He assumed co-editorship of the School for Living’s Brookville, Ohio-based Balanced Living magazine in 1962 and briefly returned to New York as associate editor of Ralph Ginzburg’s quarterly Fact: before leaving for Playboy, where he served as an associate editor from 1965 to 1971. According to Wilson, Playboy “paid me a higher salary than any other magazine at which I had worked and never expected me to become a conformist or sell my soul in return. I enjoyed my years in the Bunny Empire. I only resigned when I reached 40 and felt I could not live with myself if I didn’t make an effort to write full-time at last.” Along with frequent collaborator Robert Shea, Wilson edited the magazine’s Playboy Forum, a letters section consisting of responses to the Playboy Philosophy editorial column. During this period, he covered Timothy Leary and Richard Alpert’s Millbrook, New York-based Castalia Foundation at the instigation of Alan Watts in The Realist, cultivated important friendships with William S. Burroughs and Allen Ginsberg, and lectured at the Free University of New York on ‘Anarchist and Synergetic Politics’ in 1965. Wilson received a B.A., M.A. (1978) and Ph.D. (1981) in psychology from Paideia University, an unaccredited institution that has since closed. Wilson reworked his dissertation, and published it in 1983 as Prometheus Rising.
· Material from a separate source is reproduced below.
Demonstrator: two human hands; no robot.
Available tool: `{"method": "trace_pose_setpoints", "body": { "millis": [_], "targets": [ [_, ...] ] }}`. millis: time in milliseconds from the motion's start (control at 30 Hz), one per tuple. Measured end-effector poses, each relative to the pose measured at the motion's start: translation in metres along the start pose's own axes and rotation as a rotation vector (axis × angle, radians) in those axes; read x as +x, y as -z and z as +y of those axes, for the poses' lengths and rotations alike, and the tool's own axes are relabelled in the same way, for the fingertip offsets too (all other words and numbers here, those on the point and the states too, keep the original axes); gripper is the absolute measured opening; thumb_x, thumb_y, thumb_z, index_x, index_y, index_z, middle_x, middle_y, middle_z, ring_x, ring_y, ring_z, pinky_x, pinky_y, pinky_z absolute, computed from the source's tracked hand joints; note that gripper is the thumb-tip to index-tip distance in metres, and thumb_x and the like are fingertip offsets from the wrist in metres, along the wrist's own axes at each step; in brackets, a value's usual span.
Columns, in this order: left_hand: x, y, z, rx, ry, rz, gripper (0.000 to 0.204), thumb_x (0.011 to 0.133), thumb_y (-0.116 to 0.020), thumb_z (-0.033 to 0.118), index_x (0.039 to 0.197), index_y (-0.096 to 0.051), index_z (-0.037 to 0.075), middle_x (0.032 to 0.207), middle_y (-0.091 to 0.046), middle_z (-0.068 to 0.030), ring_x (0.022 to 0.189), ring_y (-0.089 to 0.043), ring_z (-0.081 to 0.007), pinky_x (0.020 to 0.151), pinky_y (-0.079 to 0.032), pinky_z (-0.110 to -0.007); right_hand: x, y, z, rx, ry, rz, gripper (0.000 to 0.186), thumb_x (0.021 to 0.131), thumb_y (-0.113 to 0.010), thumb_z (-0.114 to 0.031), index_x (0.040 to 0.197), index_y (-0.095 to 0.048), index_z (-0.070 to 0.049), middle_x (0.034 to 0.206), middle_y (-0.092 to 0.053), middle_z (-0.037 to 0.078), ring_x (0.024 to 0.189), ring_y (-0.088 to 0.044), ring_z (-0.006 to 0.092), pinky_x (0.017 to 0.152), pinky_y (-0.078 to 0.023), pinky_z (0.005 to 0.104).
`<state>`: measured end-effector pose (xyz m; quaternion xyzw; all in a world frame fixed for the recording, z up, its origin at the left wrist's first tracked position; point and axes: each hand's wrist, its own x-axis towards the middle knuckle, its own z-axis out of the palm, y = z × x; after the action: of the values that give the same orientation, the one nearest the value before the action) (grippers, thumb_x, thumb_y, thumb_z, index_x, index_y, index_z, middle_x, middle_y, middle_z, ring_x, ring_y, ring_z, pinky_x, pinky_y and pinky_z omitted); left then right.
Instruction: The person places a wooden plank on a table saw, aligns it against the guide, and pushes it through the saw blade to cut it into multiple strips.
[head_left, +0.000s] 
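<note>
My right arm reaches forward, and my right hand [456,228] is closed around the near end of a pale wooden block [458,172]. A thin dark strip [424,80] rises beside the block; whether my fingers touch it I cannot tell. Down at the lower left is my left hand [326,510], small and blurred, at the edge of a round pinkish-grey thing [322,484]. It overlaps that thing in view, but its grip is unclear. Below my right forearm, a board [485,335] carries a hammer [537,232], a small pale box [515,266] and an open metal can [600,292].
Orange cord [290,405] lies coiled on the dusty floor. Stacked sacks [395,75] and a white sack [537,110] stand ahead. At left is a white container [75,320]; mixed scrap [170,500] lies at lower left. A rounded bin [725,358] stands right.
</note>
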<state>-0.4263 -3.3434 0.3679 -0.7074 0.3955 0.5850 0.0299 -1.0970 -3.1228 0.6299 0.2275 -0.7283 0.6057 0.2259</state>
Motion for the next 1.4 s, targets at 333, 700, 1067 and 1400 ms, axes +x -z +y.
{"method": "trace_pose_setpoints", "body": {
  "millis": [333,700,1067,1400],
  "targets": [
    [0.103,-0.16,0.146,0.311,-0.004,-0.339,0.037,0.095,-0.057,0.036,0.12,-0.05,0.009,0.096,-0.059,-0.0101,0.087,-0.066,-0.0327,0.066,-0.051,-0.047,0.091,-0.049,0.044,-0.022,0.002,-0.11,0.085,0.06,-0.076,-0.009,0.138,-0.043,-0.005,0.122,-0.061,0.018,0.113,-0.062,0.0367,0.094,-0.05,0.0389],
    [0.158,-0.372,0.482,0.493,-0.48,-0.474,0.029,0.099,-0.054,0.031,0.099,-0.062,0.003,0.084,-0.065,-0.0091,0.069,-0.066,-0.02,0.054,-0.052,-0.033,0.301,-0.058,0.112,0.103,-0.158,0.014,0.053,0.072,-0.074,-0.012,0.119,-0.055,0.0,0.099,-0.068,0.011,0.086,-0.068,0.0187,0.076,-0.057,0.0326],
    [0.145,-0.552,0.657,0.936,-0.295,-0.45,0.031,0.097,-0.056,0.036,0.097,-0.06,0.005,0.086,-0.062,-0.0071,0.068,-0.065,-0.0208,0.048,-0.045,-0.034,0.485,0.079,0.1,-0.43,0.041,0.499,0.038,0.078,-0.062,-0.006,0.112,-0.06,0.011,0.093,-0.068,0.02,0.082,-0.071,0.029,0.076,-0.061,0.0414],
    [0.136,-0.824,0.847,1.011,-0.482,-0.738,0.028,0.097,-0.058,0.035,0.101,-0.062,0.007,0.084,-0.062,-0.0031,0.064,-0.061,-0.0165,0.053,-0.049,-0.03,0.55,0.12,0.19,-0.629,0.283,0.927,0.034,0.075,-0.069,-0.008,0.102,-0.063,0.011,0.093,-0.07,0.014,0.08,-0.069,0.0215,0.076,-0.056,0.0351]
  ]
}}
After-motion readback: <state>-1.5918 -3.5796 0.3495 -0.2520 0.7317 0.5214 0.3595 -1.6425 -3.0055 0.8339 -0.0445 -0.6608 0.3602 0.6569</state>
Wilson married freelance writer and poet Arlen Riley in 1958. They had four children, including Christina Wilson Pearson and Patricia Luna Wilson. Luna was beaten to death in an apparent robbery in the store where she worked in 1976 at the age of 15, and became the first person to have her brain preserved by the Bay Area Cryonics Society. Arlen Riley Wilson died in 1999 following a series of strokes.

Among Wilson’s 35 books, and many other works, perhaps his best-known volumes remain the cult classic series The Illuminatus! Trilogy (1975), co-authored with Shea. Advertised as “a fairy tale for paranoids,” the three books—The Eye in the Pyramid, The Golden Apple, and Leviathan, soon offered as a single volume—philosophically and humorously examined, among many other themes, occult and magical symbolism and history, the counterculture of the 1960s, secret societies, data concerning H.P. Lovecraft and Aleister Crowley, and American paranoia about conspiracies and conspiracy theories. The book was intended to poke fun at the conspiratorial mindset.

Wilson and Shea derived much of the odder material from letters sent to Playboy magazine while they worked as the editors of its Forum. The books mixed verifiable information with imaginative fiction to engage the reader in what Wilson called “guerrilla ontology”, which he apparently referred to as “Operation Mindfuck” in Illuminatus! The trilogy also outlined a set of libertarian and anarchist axioms known as Celine’s Laws (named after Hagbard Celine, a character in Illuminatus!), concepts Wilson revisited several times in other writings. Among the many subplots of Illuminatus! one addresses biological warfare and the overriding of the United States Bill of Rights, another gives a detailed account of the John F. Kennedy assassination (in which no fewer than five snipers, all working for different causes, prepare to shoot Kennedy), and the book’s climax occurs at a rock concert where the audience collectively faces the danger of becoming a mass human sacrifice.


Illuminatus! popularized Discordianism and the use of the term “fnord”. It incorporates experimental prose styles influenced by writers such as William S. Burroughs, James Joyce, and Ezra Pound. Although Shea and Wilson never co-operated on such a scale again, Wilson continued to expand upon the themes of the Illuminatus! books throughout his writing career. Most of his later fiction contains cross-over characters from “The Sex Magicians” (Wilson’s first novel, written before the release of Illuminatus!, which includes many of his same characters) and The Illuminatus! Trilogy.

Illuminatus! won the Prometheus Hall of Fame award for science fiction in 1986, has many international editions, and found adaptation for the stage when Ken Campbell produced it as a ten-hour drama. It also appeared as two card based games from Steve Jackson Games, one a trading-card game (Illuminati: New World Order). Eye N Apple Productions and Rip Off Press produced a comic book version of the trilogy.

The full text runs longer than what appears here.